The artistic director of the PQ, Sodja Lotker, watched visitors flood the stairways and corridors of the Kafka house when she officially opened the exhibition there. She sees the venue as one of the main assets of this year's world exhibition, which has taken place every four years since 1967.
"The historic center of Prague was overtaken by tourists long ago and now we are taking it back," she said.
Gripping look at Armenian massacre
The last room on the third floor of the Kafka house definitely makes one thing clear: Scenography is much more than stage design for theater. It is the art of combining images, sounds and objects to create something new.
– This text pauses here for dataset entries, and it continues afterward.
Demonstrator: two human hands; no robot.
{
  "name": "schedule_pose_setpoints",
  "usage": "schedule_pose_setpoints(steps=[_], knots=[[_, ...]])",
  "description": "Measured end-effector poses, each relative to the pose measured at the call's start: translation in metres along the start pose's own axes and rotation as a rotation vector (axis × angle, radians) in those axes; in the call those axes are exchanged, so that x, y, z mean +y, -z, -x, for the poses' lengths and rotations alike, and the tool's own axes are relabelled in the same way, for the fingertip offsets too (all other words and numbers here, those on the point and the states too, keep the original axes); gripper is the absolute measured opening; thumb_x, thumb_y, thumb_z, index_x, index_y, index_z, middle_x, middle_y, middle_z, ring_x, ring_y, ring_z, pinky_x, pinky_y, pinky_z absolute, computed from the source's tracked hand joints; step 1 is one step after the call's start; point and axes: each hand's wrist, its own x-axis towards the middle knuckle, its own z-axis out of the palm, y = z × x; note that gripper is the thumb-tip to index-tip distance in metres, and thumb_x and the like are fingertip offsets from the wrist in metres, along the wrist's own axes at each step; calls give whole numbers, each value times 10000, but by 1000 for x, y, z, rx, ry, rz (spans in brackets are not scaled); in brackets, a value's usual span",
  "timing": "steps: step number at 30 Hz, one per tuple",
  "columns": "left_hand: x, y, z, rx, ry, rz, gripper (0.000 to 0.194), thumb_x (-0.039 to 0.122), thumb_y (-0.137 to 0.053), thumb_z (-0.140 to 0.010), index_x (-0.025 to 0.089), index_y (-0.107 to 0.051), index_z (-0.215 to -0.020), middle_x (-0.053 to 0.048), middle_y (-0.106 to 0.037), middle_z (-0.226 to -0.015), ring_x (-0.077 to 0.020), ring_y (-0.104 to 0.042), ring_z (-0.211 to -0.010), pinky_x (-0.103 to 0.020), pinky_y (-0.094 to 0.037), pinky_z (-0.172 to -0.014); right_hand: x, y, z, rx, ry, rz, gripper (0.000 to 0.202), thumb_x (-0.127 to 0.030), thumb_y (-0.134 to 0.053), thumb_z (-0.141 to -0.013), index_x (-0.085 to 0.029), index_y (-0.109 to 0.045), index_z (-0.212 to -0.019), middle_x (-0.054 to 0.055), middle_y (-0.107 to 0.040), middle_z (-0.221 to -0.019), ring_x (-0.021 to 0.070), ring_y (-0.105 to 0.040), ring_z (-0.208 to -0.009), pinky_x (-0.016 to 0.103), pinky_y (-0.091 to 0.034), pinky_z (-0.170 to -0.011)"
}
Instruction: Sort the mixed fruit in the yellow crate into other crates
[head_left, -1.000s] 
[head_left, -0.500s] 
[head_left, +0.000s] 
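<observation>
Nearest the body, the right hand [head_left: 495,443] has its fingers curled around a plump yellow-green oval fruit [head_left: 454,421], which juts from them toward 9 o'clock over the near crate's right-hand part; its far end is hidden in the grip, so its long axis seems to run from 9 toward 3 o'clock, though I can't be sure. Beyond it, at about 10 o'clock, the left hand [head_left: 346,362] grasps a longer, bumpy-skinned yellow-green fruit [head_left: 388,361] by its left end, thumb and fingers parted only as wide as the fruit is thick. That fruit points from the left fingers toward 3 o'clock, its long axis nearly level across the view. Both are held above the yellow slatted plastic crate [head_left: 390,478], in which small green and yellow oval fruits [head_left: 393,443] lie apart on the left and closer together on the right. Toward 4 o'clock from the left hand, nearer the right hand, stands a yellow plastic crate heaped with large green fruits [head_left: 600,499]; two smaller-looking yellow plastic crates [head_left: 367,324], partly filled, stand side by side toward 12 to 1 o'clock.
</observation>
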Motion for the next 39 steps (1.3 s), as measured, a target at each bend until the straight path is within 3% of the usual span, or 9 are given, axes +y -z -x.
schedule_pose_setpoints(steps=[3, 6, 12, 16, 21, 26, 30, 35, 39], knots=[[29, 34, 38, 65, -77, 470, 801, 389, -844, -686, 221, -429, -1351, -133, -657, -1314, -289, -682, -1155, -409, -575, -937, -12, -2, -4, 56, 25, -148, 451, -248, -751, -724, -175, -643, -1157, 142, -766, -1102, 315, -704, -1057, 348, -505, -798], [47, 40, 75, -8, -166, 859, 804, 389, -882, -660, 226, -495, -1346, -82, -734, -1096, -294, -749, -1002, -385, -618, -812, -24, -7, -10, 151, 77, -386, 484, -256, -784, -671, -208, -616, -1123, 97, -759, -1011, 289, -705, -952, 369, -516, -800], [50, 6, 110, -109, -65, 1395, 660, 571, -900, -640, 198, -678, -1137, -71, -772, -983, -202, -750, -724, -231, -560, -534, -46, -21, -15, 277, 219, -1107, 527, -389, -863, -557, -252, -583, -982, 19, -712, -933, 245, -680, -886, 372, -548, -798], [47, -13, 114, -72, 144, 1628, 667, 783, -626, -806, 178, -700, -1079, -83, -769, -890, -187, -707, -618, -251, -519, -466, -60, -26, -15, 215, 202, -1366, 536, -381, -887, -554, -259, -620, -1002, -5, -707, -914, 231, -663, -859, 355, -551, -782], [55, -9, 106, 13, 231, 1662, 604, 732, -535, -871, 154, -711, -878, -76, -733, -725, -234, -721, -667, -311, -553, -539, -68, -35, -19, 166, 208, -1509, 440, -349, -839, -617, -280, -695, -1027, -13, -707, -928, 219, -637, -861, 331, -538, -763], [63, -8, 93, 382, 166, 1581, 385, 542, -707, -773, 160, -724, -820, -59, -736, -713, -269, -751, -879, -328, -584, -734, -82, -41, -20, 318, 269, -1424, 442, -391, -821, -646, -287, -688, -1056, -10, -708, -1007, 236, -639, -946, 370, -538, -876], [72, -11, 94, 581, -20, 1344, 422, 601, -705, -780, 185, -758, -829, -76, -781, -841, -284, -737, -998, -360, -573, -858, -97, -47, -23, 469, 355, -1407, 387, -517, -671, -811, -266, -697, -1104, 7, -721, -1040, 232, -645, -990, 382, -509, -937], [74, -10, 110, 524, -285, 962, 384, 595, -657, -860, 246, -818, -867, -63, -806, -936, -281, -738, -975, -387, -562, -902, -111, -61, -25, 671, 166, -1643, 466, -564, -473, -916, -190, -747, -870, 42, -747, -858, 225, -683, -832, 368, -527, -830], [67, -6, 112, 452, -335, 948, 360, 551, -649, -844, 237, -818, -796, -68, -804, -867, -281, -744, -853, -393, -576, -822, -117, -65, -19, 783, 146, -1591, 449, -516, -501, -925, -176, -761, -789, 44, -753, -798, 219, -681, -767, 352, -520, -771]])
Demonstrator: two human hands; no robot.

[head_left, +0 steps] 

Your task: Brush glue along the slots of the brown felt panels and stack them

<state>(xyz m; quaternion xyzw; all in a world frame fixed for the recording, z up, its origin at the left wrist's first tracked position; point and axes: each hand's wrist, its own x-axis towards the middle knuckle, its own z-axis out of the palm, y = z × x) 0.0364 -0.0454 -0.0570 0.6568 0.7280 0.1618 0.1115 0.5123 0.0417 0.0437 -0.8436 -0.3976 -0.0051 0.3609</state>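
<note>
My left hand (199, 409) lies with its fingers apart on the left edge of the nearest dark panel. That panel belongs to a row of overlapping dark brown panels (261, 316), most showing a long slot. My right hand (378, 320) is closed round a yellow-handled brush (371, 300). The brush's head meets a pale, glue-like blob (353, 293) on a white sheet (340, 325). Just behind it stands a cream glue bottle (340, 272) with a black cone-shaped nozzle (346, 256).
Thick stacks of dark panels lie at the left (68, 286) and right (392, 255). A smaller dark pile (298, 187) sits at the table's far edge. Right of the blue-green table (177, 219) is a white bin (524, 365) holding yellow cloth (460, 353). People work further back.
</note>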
The Armenian photographer Vahan Stepanyan and his three colleagues took 50,000 photos of schoolgirls with dolls in the ruins of a church and used 10,000 of them for an eerie film they show in Prague as part of the installation, "Red Hail... because it never ends."
The photos are based on documents of the Norwegian missionary Bodil Katharine Biorn, who worked in Armenia in an orphanage in 1905. One year, she raised money in Norway to give each of the girls a doll for Christmas and photographed all the happy children with their new toys.
After the 1915 massacres of the Armenian people, Mother Katharine - as she was called - tried to find out what happened to those girls. She couldn't find a single one of them. They had all been murdered. Altogether, 500,000 children were among the victims of the massacre.
"We've been wanting to work with these photos for a long time. Bodil Katharine Biorn's grandson gave us access to the approximately 60 surviving shots in a Norwegian Archive," explained Stepanyan. The black-and-white film they made also features sacred music specially written by the Armenian composer Tigran Hamasyan.
The soundtrack for the new staged pictures revives the atmosphere of the original ones, as if time had stopped and still held the laughter of these children. The result is a very aesthetic and moving work of art.
Beach pianos and low-flying birds
Leaving the Kafka house, the PQ also has installations in the open, such as the Finnish and Swiss exhibitions.
How does a piano sound after spending a year on the beach? The Finnish installation "The Sound of Music (in a box)" answers that question. Listeners put on headsets to discover the completely different sound of the weather-battered piano: It scratches and snarls.
The installation offers a very vivid depiction of the PQ's theme this year: "SharedSpace: Music Weather Politics." Sodja Lotker explains that it refers to the fact that theater is a social space, which reacts to what is happening in its surroundings. It also "links scenography with aesthetics, ethics and nature: All these things are larger than the theater," she added.
Not all contributions are as convincing. The Swiss built an iron bridge on Wenceslas Square in the heart of Prague. The program states that it "allows pedestrians a bird's-eye view on the setting of many historical moments." Unfortunately, they are not indicated on the bridge: The red panel by the blue chair is empty and the one-meter (3-foot) high bridge hardly offers a bird's-eye view.
If experts might find interpretations for this type of intervention in the public space, they are unfortunately lost on the larger public. Fortunately, other concepts manage to engage both the specialists and the general public.
Another experiment is successful at the PQ: It combines big-stage productions, such as the Viennese choreographic live film "Deep Fish" with student performances, which pop up throughout the city.